• Problem requirements: Exact repetition of the data below is required.

• Given data:

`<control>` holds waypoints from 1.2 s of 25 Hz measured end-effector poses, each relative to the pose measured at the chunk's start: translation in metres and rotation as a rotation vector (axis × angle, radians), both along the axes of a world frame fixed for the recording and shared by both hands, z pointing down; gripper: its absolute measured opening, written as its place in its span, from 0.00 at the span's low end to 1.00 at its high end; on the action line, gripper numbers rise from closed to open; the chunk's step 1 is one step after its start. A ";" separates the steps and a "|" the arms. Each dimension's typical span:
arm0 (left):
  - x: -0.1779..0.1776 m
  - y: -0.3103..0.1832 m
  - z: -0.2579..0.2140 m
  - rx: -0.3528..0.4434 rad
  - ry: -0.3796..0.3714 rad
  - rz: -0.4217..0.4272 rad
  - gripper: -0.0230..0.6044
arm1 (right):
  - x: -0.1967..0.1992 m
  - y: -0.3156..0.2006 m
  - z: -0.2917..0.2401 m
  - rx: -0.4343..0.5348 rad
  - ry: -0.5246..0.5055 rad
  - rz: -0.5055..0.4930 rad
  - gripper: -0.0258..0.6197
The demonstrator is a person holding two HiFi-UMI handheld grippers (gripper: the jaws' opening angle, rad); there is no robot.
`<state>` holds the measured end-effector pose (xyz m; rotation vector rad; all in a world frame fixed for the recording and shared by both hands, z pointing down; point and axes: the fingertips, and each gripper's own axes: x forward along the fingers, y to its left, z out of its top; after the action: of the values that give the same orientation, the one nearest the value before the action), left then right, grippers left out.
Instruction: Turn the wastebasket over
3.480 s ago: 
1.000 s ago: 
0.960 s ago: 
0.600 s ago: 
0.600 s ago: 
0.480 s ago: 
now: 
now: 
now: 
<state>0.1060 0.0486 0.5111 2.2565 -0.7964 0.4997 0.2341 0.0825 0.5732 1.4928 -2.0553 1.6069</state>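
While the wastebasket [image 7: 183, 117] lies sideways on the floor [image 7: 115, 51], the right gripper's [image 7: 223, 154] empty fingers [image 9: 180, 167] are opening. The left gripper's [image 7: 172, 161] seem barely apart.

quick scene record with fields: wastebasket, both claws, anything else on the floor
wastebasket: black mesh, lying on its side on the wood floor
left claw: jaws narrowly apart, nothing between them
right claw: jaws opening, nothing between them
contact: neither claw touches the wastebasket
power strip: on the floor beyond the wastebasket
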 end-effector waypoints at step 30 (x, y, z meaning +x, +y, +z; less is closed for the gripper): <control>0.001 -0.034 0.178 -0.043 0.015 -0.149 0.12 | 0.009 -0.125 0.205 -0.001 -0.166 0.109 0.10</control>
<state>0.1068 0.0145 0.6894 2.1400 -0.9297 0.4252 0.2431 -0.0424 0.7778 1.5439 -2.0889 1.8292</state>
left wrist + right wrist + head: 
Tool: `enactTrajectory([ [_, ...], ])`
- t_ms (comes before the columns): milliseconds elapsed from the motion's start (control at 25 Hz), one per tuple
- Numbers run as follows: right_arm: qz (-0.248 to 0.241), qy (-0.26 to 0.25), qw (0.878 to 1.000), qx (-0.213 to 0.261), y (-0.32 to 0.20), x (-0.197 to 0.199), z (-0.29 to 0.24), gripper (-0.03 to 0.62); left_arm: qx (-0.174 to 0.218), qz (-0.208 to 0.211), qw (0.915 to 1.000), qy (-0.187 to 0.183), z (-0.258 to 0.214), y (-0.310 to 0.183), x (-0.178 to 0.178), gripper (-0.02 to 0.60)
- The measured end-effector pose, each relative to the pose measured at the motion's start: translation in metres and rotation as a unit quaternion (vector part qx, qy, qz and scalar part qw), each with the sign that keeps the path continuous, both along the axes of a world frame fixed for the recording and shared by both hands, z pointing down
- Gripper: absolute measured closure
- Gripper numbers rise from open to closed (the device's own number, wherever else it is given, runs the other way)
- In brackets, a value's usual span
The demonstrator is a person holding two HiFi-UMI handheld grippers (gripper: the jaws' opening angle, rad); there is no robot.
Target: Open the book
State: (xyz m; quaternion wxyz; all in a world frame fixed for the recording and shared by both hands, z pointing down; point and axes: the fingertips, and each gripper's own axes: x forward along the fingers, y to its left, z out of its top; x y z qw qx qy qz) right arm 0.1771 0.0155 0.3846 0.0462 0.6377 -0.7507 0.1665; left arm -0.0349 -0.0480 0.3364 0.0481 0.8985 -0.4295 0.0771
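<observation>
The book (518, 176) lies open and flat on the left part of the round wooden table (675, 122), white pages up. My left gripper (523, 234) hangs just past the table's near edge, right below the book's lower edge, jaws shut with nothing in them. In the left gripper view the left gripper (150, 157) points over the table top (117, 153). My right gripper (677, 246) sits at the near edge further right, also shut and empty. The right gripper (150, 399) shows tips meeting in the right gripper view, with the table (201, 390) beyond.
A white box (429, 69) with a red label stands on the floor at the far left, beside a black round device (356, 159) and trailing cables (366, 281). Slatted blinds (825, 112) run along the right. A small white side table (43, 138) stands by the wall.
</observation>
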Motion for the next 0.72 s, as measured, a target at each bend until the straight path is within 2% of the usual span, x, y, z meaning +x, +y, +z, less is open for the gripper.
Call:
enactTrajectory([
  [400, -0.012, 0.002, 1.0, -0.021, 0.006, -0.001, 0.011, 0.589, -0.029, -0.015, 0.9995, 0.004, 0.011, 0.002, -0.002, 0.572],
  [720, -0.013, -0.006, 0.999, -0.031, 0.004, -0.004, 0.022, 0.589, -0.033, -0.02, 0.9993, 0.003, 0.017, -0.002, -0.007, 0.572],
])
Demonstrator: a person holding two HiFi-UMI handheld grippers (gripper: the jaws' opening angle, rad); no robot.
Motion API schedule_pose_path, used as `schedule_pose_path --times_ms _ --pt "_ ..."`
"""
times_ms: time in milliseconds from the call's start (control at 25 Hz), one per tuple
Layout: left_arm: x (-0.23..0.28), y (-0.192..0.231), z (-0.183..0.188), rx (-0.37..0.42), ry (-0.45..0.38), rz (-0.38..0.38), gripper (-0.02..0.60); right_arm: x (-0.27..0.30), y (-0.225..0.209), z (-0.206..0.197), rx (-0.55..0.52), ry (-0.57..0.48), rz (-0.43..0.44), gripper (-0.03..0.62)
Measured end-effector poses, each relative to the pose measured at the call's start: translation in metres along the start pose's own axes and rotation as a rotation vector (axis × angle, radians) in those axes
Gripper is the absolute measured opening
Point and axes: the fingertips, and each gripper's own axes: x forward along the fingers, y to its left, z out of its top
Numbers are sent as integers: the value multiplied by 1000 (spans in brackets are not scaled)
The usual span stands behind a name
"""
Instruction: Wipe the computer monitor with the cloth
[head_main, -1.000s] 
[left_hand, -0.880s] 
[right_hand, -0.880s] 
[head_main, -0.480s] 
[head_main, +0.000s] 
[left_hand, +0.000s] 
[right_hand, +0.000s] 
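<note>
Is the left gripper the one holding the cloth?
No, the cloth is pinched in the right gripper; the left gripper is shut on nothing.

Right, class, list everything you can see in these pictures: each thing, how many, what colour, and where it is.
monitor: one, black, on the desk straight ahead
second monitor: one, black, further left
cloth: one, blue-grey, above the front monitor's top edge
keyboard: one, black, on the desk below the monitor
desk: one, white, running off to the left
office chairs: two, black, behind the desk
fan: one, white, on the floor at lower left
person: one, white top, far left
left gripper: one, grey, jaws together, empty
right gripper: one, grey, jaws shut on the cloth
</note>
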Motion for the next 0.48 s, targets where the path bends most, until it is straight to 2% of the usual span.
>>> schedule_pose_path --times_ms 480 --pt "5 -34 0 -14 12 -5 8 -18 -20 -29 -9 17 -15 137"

• Expected answer:
`<control>` holds waypoints from 1.2 s of 25 Hz measured end-effector poses, each relative to the pose measured at the chunk's start: translation in metres and rotation as a rotation vector (axis × angle, radians), both along the axes of a world frame fixed for the recording and shared by both hands, z pointing down; gripper: its absolute measured opening, written as its place in its span, from 0.00 at the span's low end to 1.00 at its high end; on the action line, gripper numbers rise from closed to open; the chunk's step 1 is one step after its start. A ";" separates the steps and a "|" the arms. Each dimension's typical span:
arm0 (left):
  - x: -0.1779..0.1776 m
  - y: -0.3103..0.1832 m
  - z: -0.2579..0.2140 m
  - rx: -0.3528..0.4434 rad
  - ry: -0.3796..0.3714 rad
  - rz: -0.4217..0.4272 rad
  - gripper: -0.0230..0.6044
arm1 (right):
  - x: -0.1967..0.1992 m
  - y: -0.3156..0.2006 m
  - z: -0.2917..0.2401 m
  - rx: -0.4343..0.5348 rad
  - ry: -0.5246..0.5055 rad
  - rz: -0.5055..0.4930 rad
  - gripper: -0.0258..0.6197
The demonstrator is a person holding two HiFi-UMI handheld grippers (gripper: the jaws' opening angle, rad); there is no robot.
`<state>` holds the measured end-effector pose (xyz m; rotation vector rad; all in a world frame fixed for the recording and shared by both hands, z pointing down; point and axes: the fingertips, and each gripper's own axes: x forward along the fingers, y to its left, z out of its top; after the action: of the values that give the same orientation, the one nearest the value before the action), left then right, grippers left out.
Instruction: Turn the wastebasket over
3.480 s ago: 
1.000 s ago: 
0.960 s ago: 
0.600 s ago: 
0.600 s ago: 
0.480 s ago: 
now: 
now: 
now: 
<state>0.1060 0.0486 0.5111 2.2565 -0.7964 0.4997 0.2341 0.0825 0.5732 1.4928 -2.0553 1.6069</state>
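While the wastebasket [image 7: 183, 117] lies sideways on the floor [image 7: 115, 51], the right gripper's [image 7: 223, 154] empty fingers [image 9: 180, 167] are opening. The left gripper's [image 7: 172, 161] seem barely apart.

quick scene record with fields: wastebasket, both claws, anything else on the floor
wastebasket: black mesh, lying on its side on the wood floor
left claw: jaws narrowly apart, nothing between them
right claw: jaws opening, nothing between them
contact: neither claw touches the wastebasket
power strip: on the floor beyond the wastebasket
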 end-effector waypoints at step 30 (x, y, z meaning +x, +y, +z; less is closed for the gripper): <control>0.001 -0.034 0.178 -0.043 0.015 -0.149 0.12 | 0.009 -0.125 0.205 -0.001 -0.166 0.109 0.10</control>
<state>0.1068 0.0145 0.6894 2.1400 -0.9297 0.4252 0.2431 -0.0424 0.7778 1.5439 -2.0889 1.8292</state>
left wrist + right wrist + head: 
Tool: `enactTrajectory([ [_, ...], ])`
- t_ms (comes before the columns): milliseconds elapsed from the motion's start (control at 25 Hz), one per tuple
- Numbers run as follows: right_arm: qz (-0.248 to 0.241), qy (-0.26 to 0.25), qw (0.878 to 1.000), qx (-0.213 to 0.261), y (-0.32 to 0.20), x (-0.197 to 0.199), z (-0.29 to 0.24), gripper (-0.03 to 0.62); left_arm: qx (-0.174 to 0.218), qz (-0.208 to 0.211), qw (0.915 to 1.000), qy (-0.187 to 0.183), z (-0.258 to 0.214), y (-0.310 to 0.183), x (-0.178 to 0.178), gripper (-0.02 to 0.60)
- The measured end-effector pose, each relative to the pose measured at the motion's start: translation in metres and rotation as a unit quaternion (vector part qx, qy, qz and scalar part qw), each with the sign that keeps the path continuous, both along the axes of a world frame fixed for the recording and shared by both hands, z pointing down
- Gripper: absolute measured closure
- Gripper numbers rise from open to closed (the device's own number, wherever else it is given, runs the other way)
- In brackets, a value's usual span
The demonstrator is a person holding two HiFi-UMI handheld grippers (gripper: the jaws' opening angle, rad); there is no robot.
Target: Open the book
State: (xyz m; quaternion wxyz; all in a world frame fixed for the recording and shared by both hands, z pointing down; point and axes: the fingertips, and each gripper's own axes: x forward along the fingers, y to its left, z out of its top; x y z qw qx qy qz) right arm 0.1771 0.0155 0.3846 0.0462 0.6377 -0.7507 0.1665; left arm -0.0349 -0.0480 0.3364 0.0481 0.8985 -0.4295 0.0771
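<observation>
The book (518, 176) lies open and flat on the left part of the round wooden table (675, 122), white pages up. My left gripper (523, 234) hangs just past the table's near edge, right below the book's lower edge, jaws shut with nothing in them. In the left gripper view the left gripper (150, 157) points over the table top (117, 153). My right gripper (677, 246) sits at the near edge further right, also shut and empty. The right gripper (150, 399) shows tips meeting in the right gripper view, with the table (201, 390) beyond.
A white box (429, 69) with a red label stands on the floor at the far left, beside a black round device (356, 159) and trailing cables (366, 281). Slatted blinds (825, 112) run along the right. A small white side table (43, 138) stands by the wall.
</observation>
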Motion for the next 0.72 s, as measured, a target at each bend until the straight path is within 2% of the usual span, x, y, z meaning +x, +y, +z, less is open for the gripper.
Call:
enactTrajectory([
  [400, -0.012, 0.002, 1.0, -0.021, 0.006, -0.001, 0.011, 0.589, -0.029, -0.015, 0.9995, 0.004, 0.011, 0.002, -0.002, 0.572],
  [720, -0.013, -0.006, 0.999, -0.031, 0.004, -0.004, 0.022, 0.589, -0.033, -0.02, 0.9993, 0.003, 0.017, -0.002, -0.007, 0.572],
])
Demonstrator: a person holding two HiFi-UMI handheld grippers (gripper: the jaws' opening angle, rad); no robot.
Motion API schedule_pose_path, used as `schedule_pose_path --times_ms _ --pt "_ ..."`
"""
times_ms: time in milliseconds from the call's start (control at 25 Hz), one per tuple
Layout: left_arm: x (-0.23..0.28), y (-0.192..0.231), z (-0.183..0.188), rx (-0.37..0.42), ry (-0.45..0.38), rz (-0.38..0.38), gripper (-0.02..0.60); right_arm: x (-0.27..0.30), y (-0.225..0.209), z (-0.206..0.197), rx (-0.55..0.52), ry (-0.57..0.48), rz (-0.43..0.44), gripper (-0.03..0.62)
Measured end-effector poses, each relative to the pose measured at the call's start: translation in metres along the start pose's own axes and rotation as a rotation vector (axis × angle, radians) in those axes
Gripper is the absolute measured opening
Point and axes: the fingertips, and each gripper's own axes: x forward along the fingers, y to its left, z out of its top
Numbers are sent as integers: the value multiplied by 1000 (spans in brackets are not scaled)
The usual span stands behind a name
"""
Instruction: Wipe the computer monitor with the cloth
[head_main, -1.000s] 
[left_hand, -0.880s] 
[right_hand, -0.880s] 
[head_main, -0.480s] 
[head_main, +0.000s] 
[left_hand, +0.000s] 
[right_hand, +0.000s] 
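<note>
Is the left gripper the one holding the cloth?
No, the cloth is pinched in the right gripper; the left gripper is shut on nothing.

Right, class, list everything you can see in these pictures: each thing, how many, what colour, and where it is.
monitor: one, black, on the desk straight ahead
second monitor: one, black, further left
cloth: one, blue-grey, above the front monitor's top edge
keyboard: one, black, on the desk below the monitor
desk: one, white, running off to the left
office chairs: two, black, behind the desk
fan: one, white, on the floor at lower left
person: one, white top, far left
left gripper: one, grey, jaws together, empty
right gripper: one, grey, jaws shut on the cloth
</note>
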Motion for the next 0.48 s, targets where the path bends most, until it is straight to 2% of the usual span.
>>> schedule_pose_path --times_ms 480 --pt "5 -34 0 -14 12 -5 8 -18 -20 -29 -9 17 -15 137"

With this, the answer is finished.